• **Exercise prompt**: Your job is to return every line in the data holding the string "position".

• **Available data**:
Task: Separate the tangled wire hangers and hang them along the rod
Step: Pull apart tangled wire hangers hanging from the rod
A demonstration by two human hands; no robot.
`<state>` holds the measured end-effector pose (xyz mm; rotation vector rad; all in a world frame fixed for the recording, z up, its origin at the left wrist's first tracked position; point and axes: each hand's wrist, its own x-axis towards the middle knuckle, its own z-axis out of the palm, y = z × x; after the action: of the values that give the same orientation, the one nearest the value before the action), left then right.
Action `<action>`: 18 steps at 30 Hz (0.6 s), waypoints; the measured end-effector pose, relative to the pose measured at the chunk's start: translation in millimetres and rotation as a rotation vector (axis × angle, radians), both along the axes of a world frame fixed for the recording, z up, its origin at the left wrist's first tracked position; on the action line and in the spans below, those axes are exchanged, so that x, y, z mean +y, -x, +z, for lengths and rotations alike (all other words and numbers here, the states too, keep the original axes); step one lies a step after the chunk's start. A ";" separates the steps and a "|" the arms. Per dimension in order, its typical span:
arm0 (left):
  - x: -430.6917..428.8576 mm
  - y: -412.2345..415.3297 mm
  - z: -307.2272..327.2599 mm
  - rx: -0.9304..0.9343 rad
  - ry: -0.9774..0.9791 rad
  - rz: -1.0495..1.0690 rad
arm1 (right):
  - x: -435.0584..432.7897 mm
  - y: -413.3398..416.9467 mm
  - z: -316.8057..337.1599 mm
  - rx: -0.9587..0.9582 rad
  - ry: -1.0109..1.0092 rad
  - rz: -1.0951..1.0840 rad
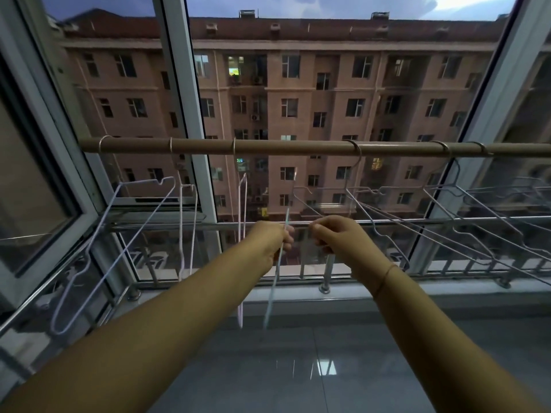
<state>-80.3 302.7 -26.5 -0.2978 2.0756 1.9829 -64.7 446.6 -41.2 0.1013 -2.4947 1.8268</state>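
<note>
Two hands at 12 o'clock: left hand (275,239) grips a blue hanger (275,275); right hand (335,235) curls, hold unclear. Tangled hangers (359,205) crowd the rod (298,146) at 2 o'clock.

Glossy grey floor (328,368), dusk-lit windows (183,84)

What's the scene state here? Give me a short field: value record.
rod: horizontal, six hooks on it
left hangers: three, hooked on rod, spaced apart
right hangers: three, hooked on rod, frames overlapping
blue hanger: below the rod, no hook of it seen on the rod
left hand: grips blue hanger's wire
right hand: fingers curled as in a pinch; what they hold is blurred
</note>
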 end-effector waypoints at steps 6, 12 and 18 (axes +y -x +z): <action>-23.1 -16.4 -18.3 -0.017 0.232 -0.185 | 0.2 -3.5 -18.5 0.217 -0.368 0.069; -30.9 -25.2 -30.1 0.024 0.343 -0.326 | 10.9 -14.5 -29.9 0.158 -0.670 0.113; -25.8 -31.3 -39.4 0.158 0.312 -0.221 | 24.3 -40.6 -29.2 0.004 -0.543 0.083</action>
<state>-48.9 276.9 -65.9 0.0341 2.4006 1.6014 -24.2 470.9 -70.4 0.2283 -2.9463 1.1155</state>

• **Response**:
`<state>` holds the measured end-effector pose (xyz mm; rotation vector rad; all in a world frame fixed for the recording, z up, its origin at the left wrist's first tracked position; point and axes: each hand's wrist, its own x-axis towards the middle knuckle, its own z-axis out of the palm, y = z × x; after the action: of the values that give the same orientation, the one nearest the value before the action), left then right.
Action `<action>`: 18 steps at 30 Hz (0.6 s), waypoints; the measured end-effector pose, relative to the pose measured at the chunk's start: translation in millimetres and rotation as a rotation vector (axis × angle, radians), both along the axes of a world frame fixed for the recording, z up, its origin at the left wrist's first tracked position; on the action line and in the spans below, those axes are exchanged, so that x, y, z mean +y, -x, +z, for lengths and rotations alike (all other words and numbers here, the states too, keep the original axes); step one lies a step after the chunk's start. A ";" separates the steps and a "|" the arms. Per dimension in order, its typical span:

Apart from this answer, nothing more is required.